By Marlo Morrison/Photos by John Kropf

Ever considered taking a vacation in Baja California, Mexico ... by car? This journey of traveling the Baja peninsula by car will enlighten you to plenty of history and culture.

Mexico 1, a two-lane, paved highway takes you through some of the most spectacular ocean views and scenery of various species and colors of plants and animals. You'll be befriended by locals who love to share their heritage and historical towns with authentic cuisine, including incredibly fresh seafood.

Despite the occasional obstacles in the road, like a cow or fallen rocks from the beautiful hillside, the drive is very safe. It is highly recommended that you don't drive after dark. Statistically, 80 percent of all Baja auto fatalities occur at night. You must pay attention to the road signs as well as signals from other drivers. It is common to pass a slower vehicle, as long as it's safe. A driver will indicate with the left turn signal that he is allowing and aware you want to pass. If oncoming drivers flash their lights, that generally means to be alert of what's ahead.

It is required that a tourist card is purchased for those traveling south of Ensenada. You'll be asked to show it upon passing the military checkpoint entering into Baja Sur. It is best to obtain your card, as well as automobile insurance, prior to entering the country. Hugh and Carol Kramer of Baja Travel in San Diego can assist you with any needed information, maps, auto insurance, tourist permits and books.

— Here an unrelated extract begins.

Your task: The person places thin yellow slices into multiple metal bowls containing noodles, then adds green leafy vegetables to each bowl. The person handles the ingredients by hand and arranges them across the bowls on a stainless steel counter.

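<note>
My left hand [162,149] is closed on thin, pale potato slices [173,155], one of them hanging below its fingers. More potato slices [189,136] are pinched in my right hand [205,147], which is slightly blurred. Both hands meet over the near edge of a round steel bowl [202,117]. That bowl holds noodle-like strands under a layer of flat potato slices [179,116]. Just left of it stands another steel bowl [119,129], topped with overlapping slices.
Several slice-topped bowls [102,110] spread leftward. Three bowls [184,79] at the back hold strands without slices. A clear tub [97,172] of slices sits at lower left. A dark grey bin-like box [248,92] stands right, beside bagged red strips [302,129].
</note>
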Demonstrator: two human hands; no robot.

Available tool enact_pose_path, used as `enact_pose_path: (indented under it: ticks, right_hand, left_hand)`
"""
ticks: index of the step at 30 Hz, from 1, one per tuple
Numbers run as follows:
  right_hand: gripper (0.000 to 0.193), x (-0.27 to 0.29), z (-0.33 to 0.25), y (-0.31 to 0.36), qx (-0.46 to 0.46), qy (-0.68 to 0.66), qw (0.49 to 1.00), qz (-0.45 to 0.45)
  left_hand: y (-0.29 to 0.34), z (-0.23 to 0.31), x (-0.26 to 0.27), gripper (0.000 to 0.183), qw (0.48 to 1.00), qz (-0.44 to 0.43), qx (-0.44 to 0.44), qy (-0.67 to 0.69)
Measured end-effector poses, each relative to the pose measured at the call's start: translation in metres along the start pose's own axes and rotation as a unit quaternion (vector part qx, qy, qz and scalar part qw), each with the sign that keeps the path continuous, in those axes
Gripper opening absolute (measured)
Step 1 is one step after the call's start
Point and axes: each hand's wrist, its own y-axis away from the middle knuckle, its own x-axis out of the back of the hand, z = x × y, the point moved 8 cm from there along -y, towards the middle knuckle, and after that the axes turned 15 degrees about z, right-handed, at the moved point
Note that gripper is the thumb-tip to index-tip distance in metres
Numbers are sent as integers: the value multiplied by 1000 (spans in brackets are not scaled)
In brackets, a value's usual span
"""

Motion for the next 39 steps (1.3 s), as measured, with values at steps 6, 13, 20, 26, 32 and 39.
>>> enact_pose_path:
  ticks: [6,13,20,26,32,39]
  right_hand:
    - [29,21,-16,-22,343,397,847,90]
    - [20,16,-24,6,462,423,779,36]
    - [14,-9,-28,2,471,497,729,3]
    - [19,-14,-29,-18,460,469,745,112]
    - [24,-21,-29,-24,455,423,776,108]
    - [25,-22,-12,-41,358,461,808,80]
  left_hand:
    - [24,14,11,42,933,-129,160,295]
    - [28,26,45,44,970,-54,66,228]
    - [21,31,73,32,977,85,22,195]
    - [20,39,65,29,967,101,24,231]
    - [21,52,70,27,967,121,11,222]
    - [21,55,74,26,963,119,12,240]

Fuel is available at almost every town. The gas stations, Pemex, are regulated by the Mexican government, so the price is the same at all locations. You should always consider your fuel economy and get gas accordingly.

Restrooms, found at the Pemex stations, are generally clean, stocked with toilet paper and have running water and paper towels. Some stations also offer snack shops. Editors Note: Tijuana through San Quintin will be covered in our Summer issue.

If you are already thinking about lunch, don't worry. First stop is El Rosario, where you will want to stop at Mama Espinosa's for her delicious lobster burrito plate. You get three rolled lobster burritos (more like rolled tacos in the U.S.) with rice, beans and salad. It is every bit as good as it sounds.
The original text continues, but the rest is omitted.